You have to remember that boiled intestines and stomach lining is a treat to many here.
Clabbered milk is traditional gift given to guests. Sun dried fish is a favorite. Fish head soup is meal that we are given regularly when we go to Ntoroko.
Ronald and I have sucked the brains out of many fish and popped out their eye balls just for fun.

Ronald said, "the grossest food I have ever been given You've eaten, Jeff. You have a very strong stomach!
I think the Pressed head was one of the worst things I've tasted. I couldn't even eat it all. You ate the whole thing!
When that Congolese woman gave us cold, greasy, pig brains I thought I might vomit. I hid it in my pocket. You ate it, Jeff.

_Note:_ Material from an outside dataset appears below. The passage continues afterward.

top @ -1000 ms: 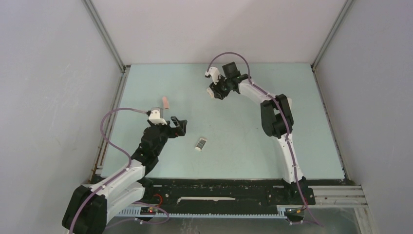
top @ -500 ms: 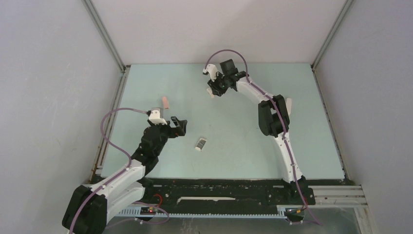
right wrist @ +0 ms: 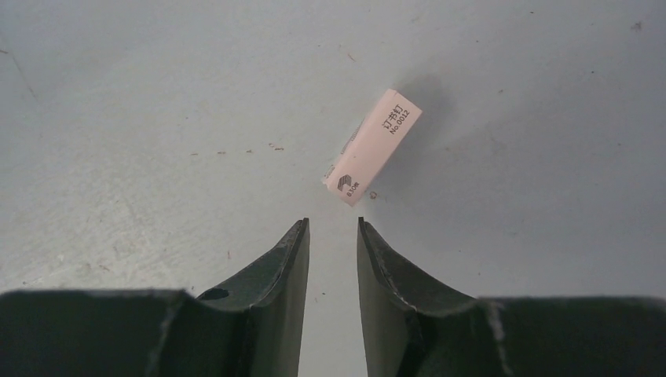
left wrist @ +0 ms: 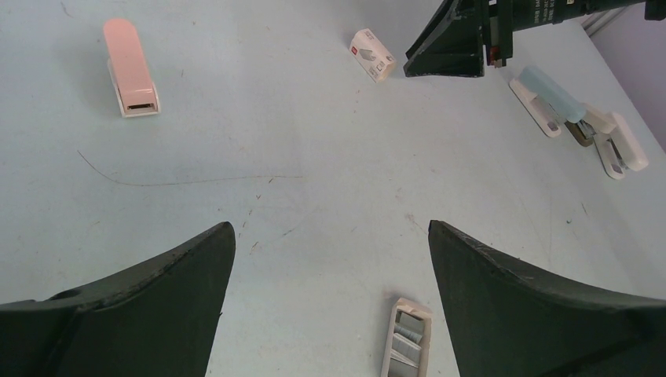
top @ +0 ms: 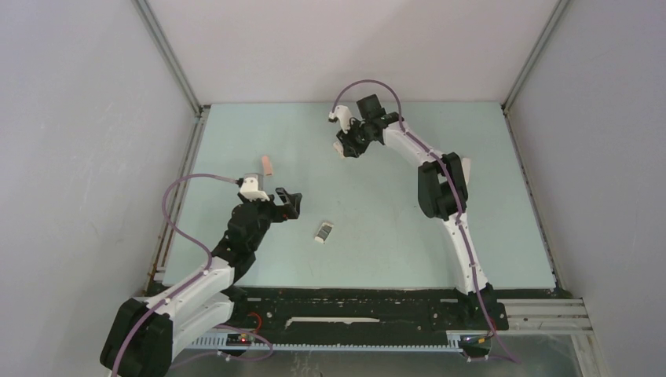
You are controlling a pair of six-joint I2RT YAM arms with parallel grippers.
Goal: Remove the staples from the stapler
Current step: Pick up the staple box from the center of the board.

There was also the time that we were given the bones. The family had eaten all of the meat off them so they cut them up and prepared them for us again. (yummy!)

There was also that time when we were visiting a village church and they served us boiled green meat. The meat was rotten. We didn't want to offend them so we all ate it! That was probably the worst. "

As Ronald reminded me of the green meat I could taste it in my mouth.
You're right Ronald that was nasty!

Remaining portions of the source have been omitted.